E criticou o adversário republicano, Donald Trump:
“Esta eleição não é apenas a mais importante de nossas vidas. É uma das mais importantes na vida de nossa nação. Donald Trump tentou jogar fora os votos de vocês. Quando ele perdeu, mandou uma multidão armada ir ao Capitólio dos Estados Unidos, onde eles agrediram policiais. Quando políticos do próprio partido imploravam para que ele parasse a multidão e enviasse ajuda, ele fez o oposto”.
Kamala disse que um segundo mandato de Trump pode ser ainda mais perigoso:
“Considere o que ele pretende fazer se lhe dermos poder de novo. Considere a intenção explícita dele de libertar extremistas violentos que agrediram aqueles policiais no Capitólio. A intenção explícita dele de prender jornalistas, oponentes políticos e qualquer um que ele veja como inimigo. A intenção explícita dele de mobilizar nossos militares da ativa contra nossos próprios cidadãos. Considere o poder que ele terá, especialmente depois que a Suprema Corte dos Estados Unidos decidiu que ele seria imune a processos criminais. Imagine Donald Trump sem grades de contenção e como ele usaria os imensos poderes da Presidência dos Estados Unidos, não para melhorar a sua vida, não para fortalecer a nossa segurança nacional, mas para servir ao único cliente que ele já teve: ele mesmo. Mas, América, nós não vamos voltar para trás”.

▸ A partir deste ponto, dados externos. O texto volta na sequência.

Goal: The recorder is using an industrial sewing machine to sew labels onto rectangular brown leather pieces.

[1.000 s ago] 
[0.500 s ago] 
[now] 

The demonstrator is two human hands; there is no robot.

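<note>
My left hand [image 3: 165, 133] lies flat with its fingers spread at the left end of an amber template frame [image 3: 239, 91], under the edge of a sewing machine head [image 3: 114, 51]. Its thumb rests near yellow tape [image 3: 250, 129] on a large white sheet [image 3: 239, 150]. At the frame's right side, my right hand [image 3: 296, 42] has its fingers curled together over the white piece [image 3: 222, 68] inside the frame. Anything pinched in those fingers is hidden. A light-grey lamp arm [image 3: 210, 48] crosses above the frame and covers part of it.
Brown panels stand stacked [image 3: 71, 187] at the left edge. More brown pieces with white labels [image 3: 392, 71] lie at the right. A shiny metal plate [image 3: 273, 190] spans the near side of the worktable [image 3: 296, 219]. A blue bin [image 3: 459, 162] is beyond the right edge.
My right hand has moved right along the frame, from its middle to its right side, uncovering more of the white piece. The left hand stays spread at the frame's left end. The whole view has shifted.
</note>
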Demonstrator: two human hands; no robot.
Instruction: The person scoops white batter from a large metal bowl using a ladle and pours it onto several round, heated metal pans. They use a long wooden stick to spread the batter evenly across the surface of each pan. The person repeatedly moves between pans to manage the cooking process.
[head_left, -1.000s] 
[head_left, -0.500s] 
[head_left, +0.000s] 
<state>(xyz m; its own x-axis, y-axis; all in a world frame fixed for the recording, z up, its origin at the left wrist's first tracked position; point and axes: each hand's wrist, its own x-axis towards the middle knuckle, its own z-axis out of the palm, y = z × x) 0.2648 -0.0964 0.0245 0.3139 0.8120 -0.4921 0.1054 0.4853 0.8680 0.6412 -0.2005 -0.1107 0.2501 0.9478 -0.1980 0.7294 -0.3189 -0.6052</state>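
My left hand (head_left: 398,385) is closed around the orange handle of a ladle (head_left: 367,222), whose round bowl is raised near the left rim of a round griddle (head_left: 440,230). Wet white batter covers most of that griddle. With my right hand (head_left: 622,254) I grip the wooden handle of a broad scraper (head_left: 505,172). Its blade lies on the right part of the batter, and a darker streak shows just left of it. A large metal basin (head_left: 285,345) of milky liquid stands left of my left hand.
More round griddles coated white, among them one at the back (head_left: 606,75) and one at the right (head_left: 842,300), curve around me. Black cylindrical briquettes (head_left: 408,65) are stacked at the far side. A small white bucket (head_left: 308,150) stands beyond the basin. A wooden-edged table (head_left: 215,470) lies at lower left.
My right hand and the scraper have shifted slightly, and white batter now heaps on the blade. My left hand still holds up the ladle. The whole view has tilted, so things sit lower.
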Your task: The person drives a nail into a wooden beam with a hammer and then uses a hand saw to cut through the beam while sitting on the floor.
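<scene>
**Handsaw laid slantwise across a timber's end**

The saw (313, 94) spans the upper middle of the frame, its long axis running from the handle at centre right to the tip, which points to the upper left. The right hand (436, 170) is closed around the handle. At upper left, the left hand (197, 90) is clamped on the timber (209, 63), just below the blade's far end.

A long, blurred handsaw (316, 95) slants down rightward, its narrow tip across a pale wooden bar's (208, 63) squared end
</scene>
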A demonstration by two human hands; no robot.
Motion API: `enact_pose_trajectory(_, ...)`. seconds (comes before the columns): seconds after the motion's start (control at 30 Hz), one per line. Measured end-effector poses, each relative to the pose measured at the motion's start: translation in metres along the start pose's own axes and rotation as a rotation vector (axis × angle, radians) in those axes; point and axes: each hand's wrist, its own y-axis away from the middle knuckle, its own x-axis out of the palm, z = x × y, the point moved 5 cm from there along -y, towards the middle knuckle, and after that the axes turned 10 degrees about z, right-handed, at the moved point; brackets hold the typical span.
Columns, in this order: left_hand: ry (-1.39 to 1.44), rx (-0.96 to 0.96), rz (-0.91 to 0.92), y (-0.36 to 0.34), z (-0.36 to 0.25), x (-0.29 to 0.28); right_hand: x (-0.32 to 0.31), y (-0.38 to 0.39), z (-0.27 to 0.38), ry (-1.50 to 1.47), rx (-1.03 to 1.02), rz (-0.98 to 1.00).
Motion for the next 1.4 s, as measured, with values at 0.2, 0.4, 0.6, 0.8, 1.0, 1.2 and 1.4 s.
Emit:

Kamala listou as prioridades da plataforma de campanha dela: o aborto e a liberdade reprodutiva – que mobilizou milhares de jovens, não apenas democratas, a votar nas eleições legislativas de 2022 – são algumas das principais. Ela também prometeu cortar o custo de vida e ampliar oportunidades para os menos favorecidos.
Kamala Harris discursou nesta quinta (22), último dia da convenção democrata em Chicago
Kevin Wurm/Reuters
Ao mencionar o tema internacional mais divisivo do momento, Kamala se equilibrou entre afirmar o direito de Israel de se defender, condenar fortemente o massacre perpetrado pelos terroristas do Hamas e lastimar a tragédia vivida pela população civil em Gaza. Disse que ela e Biden estão correndo contra o tempo para chegar a um acordo de cessar-fogo em Gaza.
“Deixe eu ser bem clara: eu sempre defenderei o direito de Israel de se defender e sempre garantirei que Israel tenha a capacidade de se defender, porque o povo de Israel nunca mais deve enfrentar o horror que uma organização terrorista chamada Hamas causou em 7 de outubro, incluindo violência sexual indizível e o massacre de jovens em um festival de música. Ao mesmo tempo, o que aconteceu em Gaza nos últimos dez meses é devastador. Tantas vidas inocentes perdidas, pessoas desesperadas e famintas fugindo para a segurança, repetida vezes. A escala do sofrimento é de partir o coração”.
Kamala disse que não vai se curvar a ditadores e tiranos que, nas palavras dela, estão torcendo por Donald Trump:
“Eles sabem que Trump não responsabilizará autocratas porque ele mesmo quer ser um autocrata. E como presidente, eu nunca vacilarei na defesa da segurança e dos ideais da América porque, na luta duradoura entre democracia e tirania, eu sei onde estou e sei aonde os Estados Unidos pertencem”.
A candidata democrata também apelou para o patriotismo – sentimento que os americanos identificam mais ao Partido Republicano do que ao Democrata.
“Somos os herdeiros da maior democracia da história do mundo e, em nome de nossos filhos, netos e de todos aqueles que se sacrificaram tanto por nossa liberdade, devemos ser dignos deste momento. Agora é a nossa vez de fazer o que gerações anteriores fizeram. Fazer jus à incrível responsabilidade que vem com o maior privilégio da Terra: o privilégio e o orgulho de ser americano”.
Kamala Harris encerrou a convenção pedindo que os apoiadores se mobilizem por todo o país. Os balões caíram e consagraram Kamala Harris candidata do Partido Democrata. A convenção teve clima de festa. Agora, Kamala Harris vai ter que trabalhar pelos próximos 74 dias para transformar esse entusiasmo e energia em votos.